**WHAT NEEDS TO BE DONE**
Each entry below should be given again exactly; the pictures stay out.

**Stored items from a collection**
════════════════

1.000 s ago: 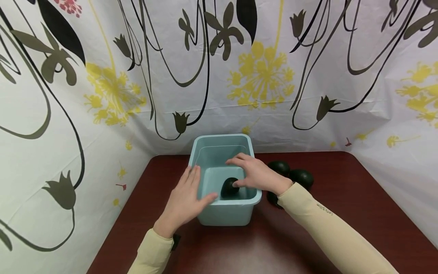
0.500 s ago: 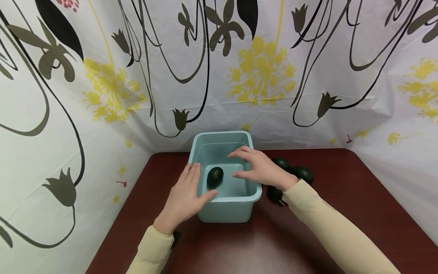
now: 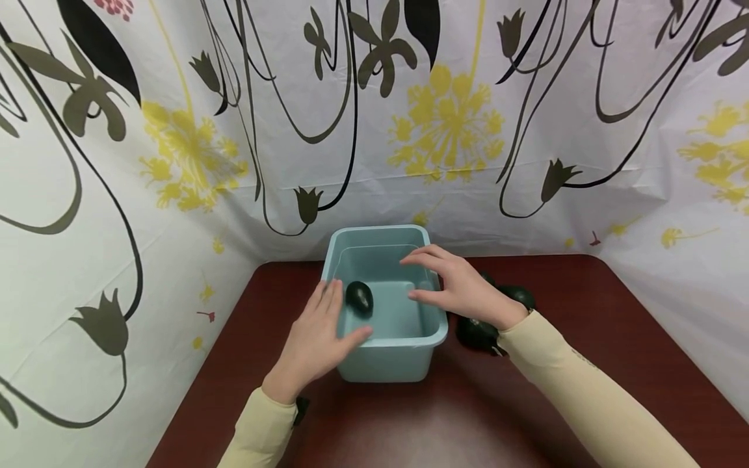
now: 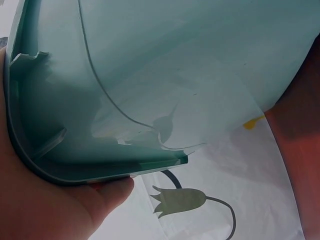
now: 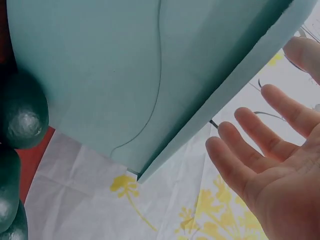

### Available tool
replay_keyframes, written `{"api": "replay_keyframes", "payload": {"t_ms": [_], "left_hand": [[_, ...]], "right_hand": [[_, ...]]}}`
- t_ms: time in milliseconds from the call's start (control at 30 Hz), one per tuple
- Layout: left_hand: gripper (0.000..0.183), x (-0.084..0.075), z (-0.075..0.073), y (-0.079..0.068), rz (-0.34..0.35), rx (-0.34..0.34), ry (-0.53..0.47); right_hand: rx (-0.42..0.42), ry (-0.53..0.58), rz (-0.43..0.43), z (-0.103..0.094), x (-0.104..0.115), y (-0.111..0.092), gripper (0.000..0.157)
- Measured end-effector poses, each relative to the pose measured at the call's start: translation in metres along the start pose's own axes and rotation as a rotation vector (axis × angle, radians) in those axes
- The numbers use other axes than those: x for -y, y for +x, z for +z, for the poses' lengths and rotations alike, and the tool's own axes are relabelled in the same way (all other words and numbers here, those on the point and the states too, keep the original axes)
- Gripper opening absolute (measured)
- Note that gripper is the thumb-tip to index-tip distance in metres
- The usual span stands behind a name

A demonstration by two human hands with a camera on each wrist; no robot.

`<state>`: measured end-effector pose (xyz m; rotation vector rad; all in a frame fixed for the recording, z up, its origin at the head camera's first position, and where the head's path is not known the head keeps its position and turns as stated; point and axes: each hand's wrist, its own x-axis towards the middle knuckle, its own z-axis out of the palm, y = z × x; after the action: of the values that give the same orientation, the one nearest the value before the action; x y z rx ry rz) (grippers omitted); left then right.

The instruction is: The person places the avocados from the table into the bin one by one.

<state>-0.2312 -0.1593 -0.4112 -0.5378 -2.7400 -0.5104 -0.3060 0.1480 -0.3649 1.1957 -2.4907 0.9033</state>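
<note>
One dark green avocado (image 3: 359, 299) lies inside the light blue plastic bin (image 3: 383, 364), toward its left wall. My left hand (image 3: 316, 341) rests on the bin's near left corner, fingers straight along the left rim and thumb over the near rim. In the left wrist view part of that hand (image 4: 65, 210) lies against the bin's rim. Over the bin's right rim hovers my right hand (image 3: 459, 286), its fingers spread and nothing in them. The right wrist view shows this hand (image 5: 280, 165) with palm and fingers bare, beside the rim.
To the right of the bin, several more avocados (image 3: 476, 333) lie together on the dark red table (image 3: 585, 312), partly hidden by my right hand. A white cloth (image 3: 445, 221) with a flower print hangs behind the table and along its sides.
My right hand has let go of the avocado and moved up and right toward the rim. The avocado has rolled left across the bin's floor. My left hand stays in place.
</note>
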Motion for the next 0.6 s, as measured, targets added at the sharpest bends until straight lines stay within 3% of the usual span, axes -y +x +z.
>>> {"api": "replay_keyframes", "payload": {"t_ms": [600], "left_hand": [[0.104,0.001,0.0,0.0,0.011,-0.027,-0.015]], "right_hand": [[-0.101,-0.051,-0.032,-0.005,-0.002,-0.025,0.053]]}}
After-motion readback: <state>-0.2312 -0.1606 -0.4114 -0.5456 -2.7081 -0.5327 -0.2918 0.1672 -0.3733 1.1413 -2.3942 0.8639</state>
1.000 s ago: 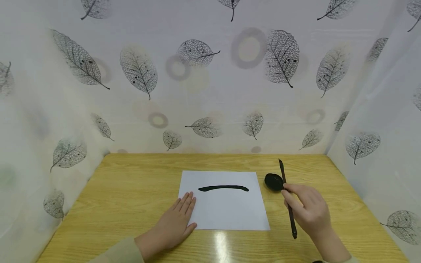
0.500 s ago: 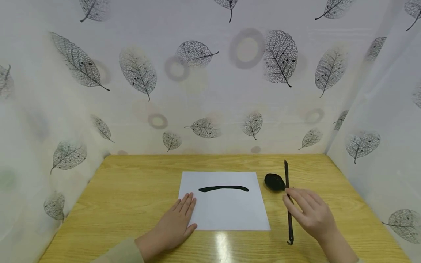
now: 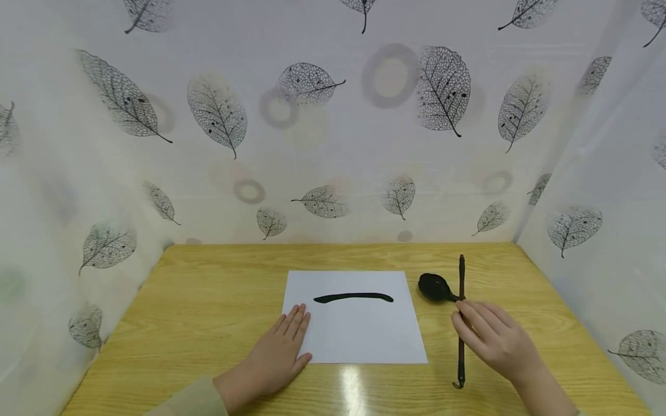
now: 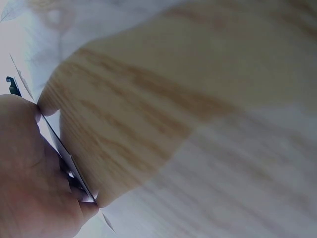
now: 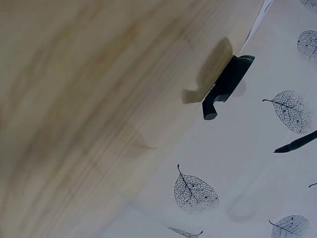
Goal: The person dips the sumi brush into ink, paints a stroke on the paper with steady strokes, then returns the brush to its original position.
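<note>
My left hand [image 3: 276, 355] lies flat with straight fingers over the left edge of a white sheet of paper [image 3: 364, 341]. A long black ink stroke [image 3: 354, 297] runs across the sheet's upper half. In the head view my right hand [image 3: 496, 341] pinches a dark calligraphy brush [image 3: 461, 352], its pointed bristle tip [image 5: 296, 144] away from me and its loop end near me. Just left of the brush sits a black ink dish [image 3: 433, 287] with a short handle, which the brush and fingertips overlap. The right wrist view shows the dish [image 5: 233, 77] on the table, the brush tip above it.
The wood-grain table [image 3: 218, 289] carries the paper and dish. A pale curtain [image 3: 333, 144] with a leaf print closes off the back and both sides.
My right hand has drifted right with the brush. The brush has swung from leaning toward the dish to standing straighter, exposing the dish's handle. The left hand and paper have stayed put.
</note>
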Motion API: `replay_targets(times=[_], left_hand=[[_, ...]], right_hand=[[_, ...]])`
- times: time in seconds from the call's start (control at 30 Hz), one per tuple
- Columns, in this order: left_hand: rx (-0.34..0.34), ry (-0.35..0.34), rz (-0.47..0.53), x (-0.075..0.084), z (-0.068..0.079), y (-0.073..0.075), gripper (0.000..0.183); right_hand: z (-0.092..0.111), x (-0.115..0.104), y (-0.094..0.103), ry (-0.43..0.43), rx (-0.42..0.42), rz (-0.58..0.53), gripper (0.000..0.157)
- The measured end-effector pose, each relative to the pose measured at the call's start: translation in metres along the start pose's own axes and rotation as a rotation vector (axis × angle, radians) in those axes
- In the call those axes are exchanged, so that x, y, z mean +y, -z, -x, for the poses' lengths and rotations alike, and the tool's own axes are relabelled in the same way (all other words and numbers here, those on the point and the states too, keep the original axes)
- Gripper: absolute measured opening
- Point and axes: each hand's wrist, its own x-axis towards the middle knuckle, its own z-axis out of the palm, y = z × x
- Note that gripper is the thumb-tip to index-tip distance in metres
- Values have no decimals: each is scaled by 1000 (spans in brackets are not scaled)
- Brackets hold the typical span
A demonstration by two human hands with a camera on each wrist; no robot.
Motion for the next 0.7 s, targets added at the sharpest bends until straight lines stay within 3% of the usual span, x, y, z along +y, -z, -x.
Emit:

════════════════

**RESPONSE TO THIS EXERCISE**
1.000 s ago: 
0.500 s ago: 
now: 
now: 
now: 

### Available tool
replay_keyframes, written `{"api": "replay_keyframes", "payload": {"t_ms": [_], "left_hand": [[_, ...]], "right_hand": [[_, ...]]}}`
- t_ms: time in milliseconds from the call's start (control at 30 Hz), one per tuple
- Layout: left_hand: gripper (0.000..0.183), x (-0.084..0.075), z (-0.075..0.073), y (-0.079..0.068), rz (-0.34..0.35), rx (-0.34..0.34), ry (-0.53..0.47); right_hand: rx (-0.42..0.42), ry (-0.53..0.58), rz (-0.43..0.43), z (-0.103..0.094), x (-0.104..0.115), y (-0.111..0.092), gripper (0.000..0.157)
- Measured end-effector poses, each relative to the pose measured at the call's start: translation in metres along the start pose's own axes and rotation as a rotation vector (axis × angle, radians) in those axes
- The numbers use other axes than those: x for -y, y for +x, z for +z, for the poses' lengths and rotations alike, and the tool's own axes are relabelled in the same way (all other words and numbers here, those on the point and the states too, keep the original axes)
- Gripper opening absolute (measured)
- Note that gripper is the thumb-tip to index-tip distance in metres
- The usual span stands behind a name

A demonstration by two human hands with a camera on each wrist; no robot.

`<state>`: measured end-effector pose (xyz m; rotation vector rad; all in a frame fixed for the recording, z up, its origin at the head camera's first position, and where the head's path is not known the head keeps its position and turns as stated; point and axes: each hand's wrist, its own x-axis towards the middle knuckle, its own z-axis out of the palm, y = z × x; after the action: of the values that give the same orientation, the one nearest the value before the action; x y z rx ry rz) (grippers omitted); left then right.

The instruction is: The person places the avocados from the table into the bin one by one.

<state>-0.2312 -0.1593 -0.4112 -0.5378 -2.7400 -0.5104 -0.3060 0.1480 -0.3649 1.1957 -2.4907 0.9033</state>
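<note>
One dark green avocado (image 3: 359, 299) lies inside the light blue plastic bin (image 3: 383, 364), toward its left wall. My left hand (image 3: 316, 341) rests on the bin's near left corner, fingers straight along the left rim and thumb over the near rim. In the left wrist view part of that hand (image 4: 65, 210) lies against the bin's rim. Over the bin's right rim hovers my right hand (image 3: 459, 286), its fingers spread and nothing in them. The right wrist view shows this hand (image 5: 280, 165) with palm and fingers bare, beside the rim.
To the right of the bin, several more avocados (image 3: 476, 333) lie together on the dark red table (image 3: 585, 312), partly hidden by my right hand. A white cloth (image 3: 445, 221) with a flower print hangs behind the table and along its sides.
My right hand has let go of the avocado and moved up and right toward the rim. The avocado has rolled left across the bin's floor. My left hand stays in place.
</note>
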Motion for the next 0.6 s, as measured, targets added at the sharpest bends until straight lines stay within 3% of the usual span, axes -y +x +z.
>>> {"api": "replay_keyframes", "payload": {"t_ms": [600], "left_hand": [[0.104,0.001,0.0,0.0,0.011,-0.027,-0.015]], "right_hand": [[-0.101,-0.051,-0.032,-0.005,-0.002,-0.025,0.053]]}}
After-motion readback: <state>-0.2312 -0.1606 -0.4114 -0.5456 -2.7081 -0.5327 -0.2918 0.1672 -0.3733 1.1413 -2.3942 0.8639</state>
1.000 s ago: 
0.500 s ago: 
now: 
now: 
now: 
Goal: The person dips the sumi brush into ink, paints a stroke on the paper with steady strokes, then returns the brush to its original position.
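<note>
My left hand [image 3: 276, 355] lies flat with straight fingers over the left edge of a white sheet of paper [image 3: 364, 341]. A long black ink stroke [image 3: 354, 297] runs across the sheet's upper half. In the head view my right hand [image 3: 496, 341] pinches a dark calligraphy brush [image 3: 461, 352], its pointed bristle tip [image 5: 296, 144] away from me and its loop end near me. Just left of the brush sits a black ink dish [image 3: 433, 287] with a short handle, which the brush and fingertips overlap. The right wrist view shows the dish [image 5: 233, 77] on the table, the brush tip above it.
The wood-grain table [image 3: 218, 289] carries the paper and dish. A pale curtain [image 3: 333, 144] with a leaf print closes off the back and both sides.
My right hand has drifted right with the brush. The brush has swung from leaning toward the dish to standing straighter, exposing the dish's handle. The left hand and paper have stayed put.
</note>
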Motion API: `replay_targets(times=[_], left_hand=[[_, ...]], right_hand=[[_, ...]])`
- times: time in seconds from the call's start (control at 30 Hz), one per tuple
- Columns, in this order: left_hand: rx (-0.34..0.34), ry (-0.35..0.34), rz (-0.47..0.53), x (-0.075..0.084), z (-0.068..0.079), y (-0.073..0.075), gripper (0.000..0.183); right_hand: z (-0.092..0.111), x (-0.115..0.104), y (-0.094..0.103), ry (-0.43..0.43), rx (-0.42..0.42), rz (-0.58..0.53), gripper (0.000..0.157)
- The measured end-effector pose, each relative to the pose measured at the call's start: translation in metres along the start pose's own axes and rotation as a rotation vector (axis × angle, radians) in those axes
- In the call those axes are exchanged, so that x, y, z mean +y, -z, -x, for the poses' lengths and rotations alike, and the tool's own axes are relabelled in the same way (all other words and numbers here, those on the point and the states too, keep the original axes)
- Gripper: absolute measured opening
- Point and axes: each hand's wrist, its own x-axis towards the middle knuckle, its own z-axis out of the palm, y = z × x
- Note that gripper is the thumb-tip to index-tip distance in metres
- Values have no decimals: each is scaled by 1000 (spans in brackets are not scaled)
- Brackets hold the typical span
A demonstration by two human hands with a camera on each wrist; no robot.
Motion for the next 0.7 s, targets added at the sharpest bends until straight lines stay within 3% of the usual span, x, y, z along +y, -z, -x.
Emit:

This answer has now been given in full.